Planning Minister Dr Bhoendradatt Tewarie believes the difficulty in reaching a resolution regarding the establishment of T&T Creative Industry Company (TTCIC) is that the Government did not engage with the stakeholders properly and effectively explain its position.
Tewarie spoke yesterday with T&T Guardian after the official thanksgiving ceremony of Nabbie Khan's 25th anniversary of his renal transplant, which was the first to be done in T&T. The ceremony took place at Nabbie's Medical Marketing compound, Curepe.
Tewarie said notwithstanding the failure of the Government to engage the stakeholders the way it should have, the Government was prepared to address that issue and would take a solution-oriented approach to it. "I think a lot of the difficulties are because the Government's position was not explained properly and we did not engage the stakeholders in a way that we should have and we need to do that."
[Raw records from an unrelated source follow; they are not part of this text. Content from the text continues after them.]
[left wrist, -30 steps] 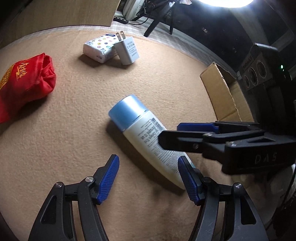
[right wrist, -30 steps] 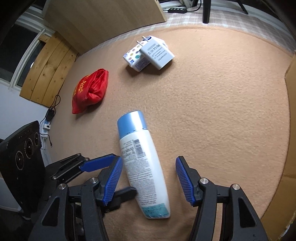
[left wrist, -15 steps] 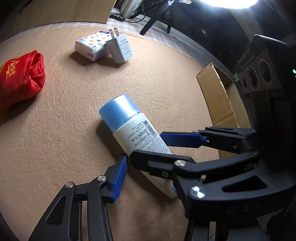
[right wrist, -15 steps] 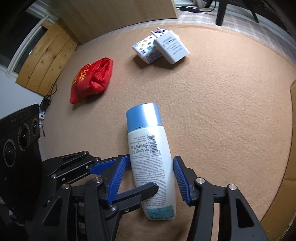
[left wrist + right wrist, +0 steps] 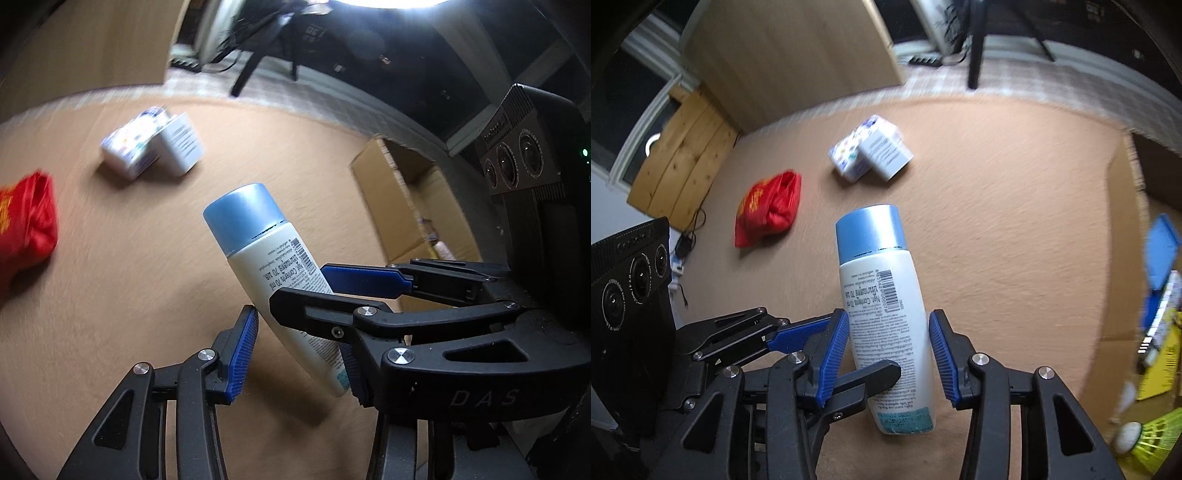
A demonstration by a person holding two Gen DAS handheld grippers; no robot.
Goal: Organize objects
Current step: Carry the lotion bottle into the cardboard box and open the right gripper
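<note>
Tan carpeted counter [image 5: 1015, 229] lies under one white bottle [image 5: 882, 306], lifted near its front edge. Both claws, left claw [image 5: 295, 350] and right claw [image 5: 886, 354], grasp its lower body; the right's jaws are closing. Best moved together, level, toward the cardboard box [image 5: 417, 206]. Two white chargers [image 5: 871, 153], one red pouch [image 5: 768, 208] remain.

Left gripper [image 5: 295, 349]: black plastic frame with open triangular cut-outs.
Left gripper pads [image 5: 242, 354]: blue, ribbed, long and narrow.
Left gripper screws: round silver heads at the finger joints.
Right gripper [image 5: 888, 356]: the same black frame, also with triangular cut-outs.
Right gripper pads [image 5: 940, 356]: blue, with fine ribs.
Right gripper marking: raised letters "DAS" on its side, seen from the left wrist.
Camera blocks: black box on each gripper, three round lenses in a row; a small green light beside one.
</note>
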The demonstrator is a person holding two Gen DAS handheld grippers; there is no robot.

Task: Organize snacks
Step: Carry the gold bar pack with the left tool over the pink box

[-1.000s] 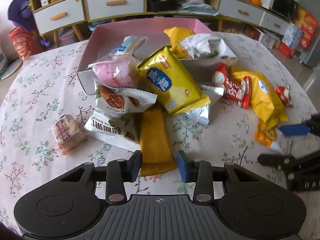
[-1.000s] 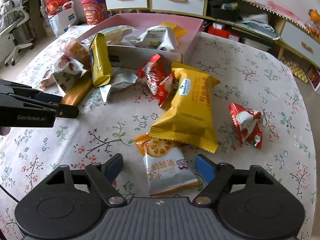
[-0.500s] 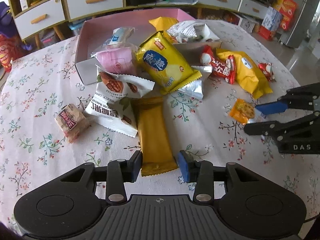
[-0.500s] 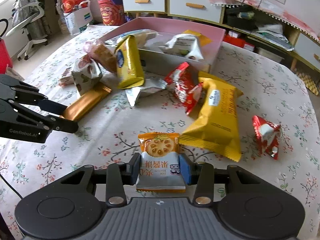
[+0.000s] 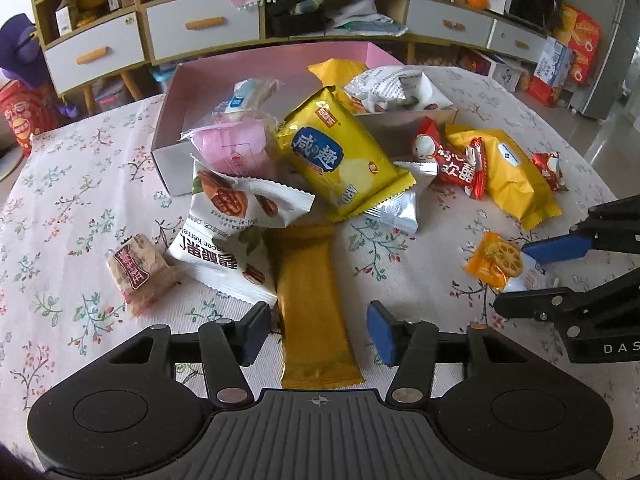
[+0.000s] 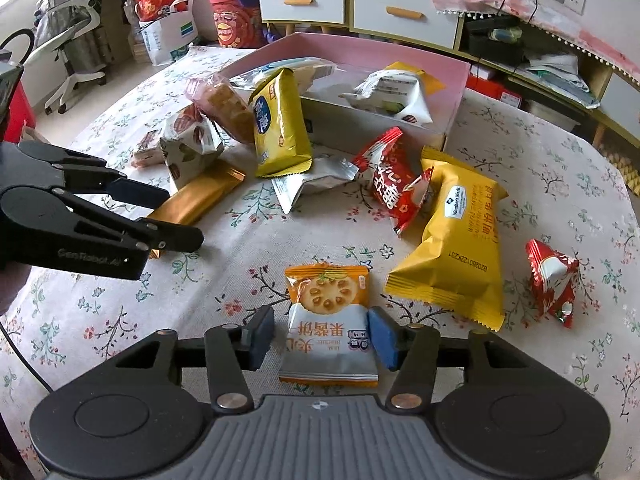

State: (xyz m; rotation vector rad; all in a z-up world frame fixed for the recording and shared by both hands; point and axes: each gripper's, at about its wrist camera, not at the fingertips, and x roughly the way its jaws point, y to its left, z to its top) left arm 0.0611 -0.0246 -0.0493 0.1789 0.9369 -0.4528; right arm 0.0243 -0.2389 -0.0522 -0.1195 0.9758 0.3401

However, he said, "We are taking a solution oriented approach to this. This is not a problem that is insurmountable or one that needs to be exacerbated." Tewarie said he thinks there is not enough of a distinction and an appreciation of the different ways they have to deal with festivals on the one hand and heritage on the other, as well as the creative industries which have business development potential.
"We need to understand the distinction among these and the differences in the way we approach things in the specific areas and those things need to be clarified." He said three ministers( Minster of Trade, Planning and Multiculturalism) could not attend the creative industry stakeholders' meeting hosted by T&T Coalition of Services Industry last Thursday at Capital Plaza , Port-of-Spain, because they had to attend Cabinet's meeting.
At the meeting Trade and Investment director Wayne Punnette said the government would go back to the drawing board regarding the establishment of the TTCIC. Tewarie said the proposal drafted by an expert panel in 2011 which the stakeholders were lobbying for the Government to implement has not been approved by Cabinet.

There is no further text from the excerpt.